イランの歴史と今後のイランとアメリカの啓示 イランとアメリカ 歴史から読む「愛と憎しみ」の構図

◎ イランとアメリカ 歴史から読む「愛と憎しみ」の構図 (朝日新書)


著者の高橋和夫さんの放送大学の授業を聞いて、
高橋さんの著作を読みたくて、最新作のこの本を選んだ。


以前読んだ放送大学の教科書、現代の国際政治 (放送大学教材) は割とゆっくりとしたペースでの話だった。
しかし、この本は、これでもかこれでもかという感じで、
著者のイラン、周辺国との歴史、民族感情、現状などテンコ盛りの内容。


前半の殆どを占めるイランの歴史では、
非常に多くの氏名、地名、それも日本では想像も付かないような氏名が出て生きて、
途中から混乱してきた。


人間は7名ほどの氏名しか覚えられないので、
推理小説では登場人物は絞るという話を聞いたことがあるが
この本では逆の状態で、途中から混乱してきた。


しかし、著者のイラン、中東への知識、考察には敬服した。


始めにアメリカとの関係も出てくるが、
後半までは、殆どイランの政治、戦争、宗教などの歴史的説明に費やされている。


お陰で、イランはアラブでないこと、
元々ペルシャで偉大な国であったことなどが判った。


後半になって、やっと現在の話になり、アメリカとの活計が登場。


アメリカもどうし様もないなという感じも読み取れる。


冷戦終了後、アメリカが中東を重視し、
今後イスラエルとの関係もあり、イランとの戦争の可能性もあることも
など、非常に怖い可能性が理解できた。


またアメリカ人もイラン人も相互に信用していないという話も知らなかった。
アメリカ人は大使館占領事件、イランでは1953年のテロにアメリカが関与、
ということで相互に信用していないとのこと。


平和をむさぼる日本国民としては、世界状況を知る良い本だ。


気になる部分のメモ


255ページ

アメリカの世界戦略の中心に中東政策が位置するようになったのだ。

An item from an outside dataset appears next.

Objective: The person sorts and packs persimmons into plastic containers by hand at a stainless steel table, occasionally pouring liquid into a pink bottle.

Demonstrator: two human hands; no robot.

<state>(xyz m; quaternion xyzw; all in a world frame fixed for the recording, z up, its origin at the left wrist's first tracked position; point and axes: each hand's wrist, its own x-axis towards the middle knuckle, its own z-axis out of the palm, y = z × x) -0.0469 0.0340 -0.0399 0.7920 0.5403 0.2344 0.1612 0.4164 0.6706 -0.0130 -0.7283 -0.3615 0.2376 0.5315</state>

その目標として、以前から継続しているイスラエルの安全保障と石油の確保に加え、アメリカは4つの目標を中東で追及し始めた。繰り返そう、?テロ組織の壊滅、?大量破壊兵器の拡散の阻止、?イスラエルの安全保障、?石油の確保、である。



285ページ

イスラエルでは2009年2月に総選挙が行われ、野党のリクードの党首で元首相のネタニヤフが首相に返り咲いた。ネタニヤフは、イスラエルが生存の機器に瀕しているとイランの脅威を煽っている。イランはナチス・ドイツであり、現在は1938年である。状況は第二次世界大戦勃発寸前の時期と同じように危機的だ、というわかりやすい例えで国民に訴えている人物である。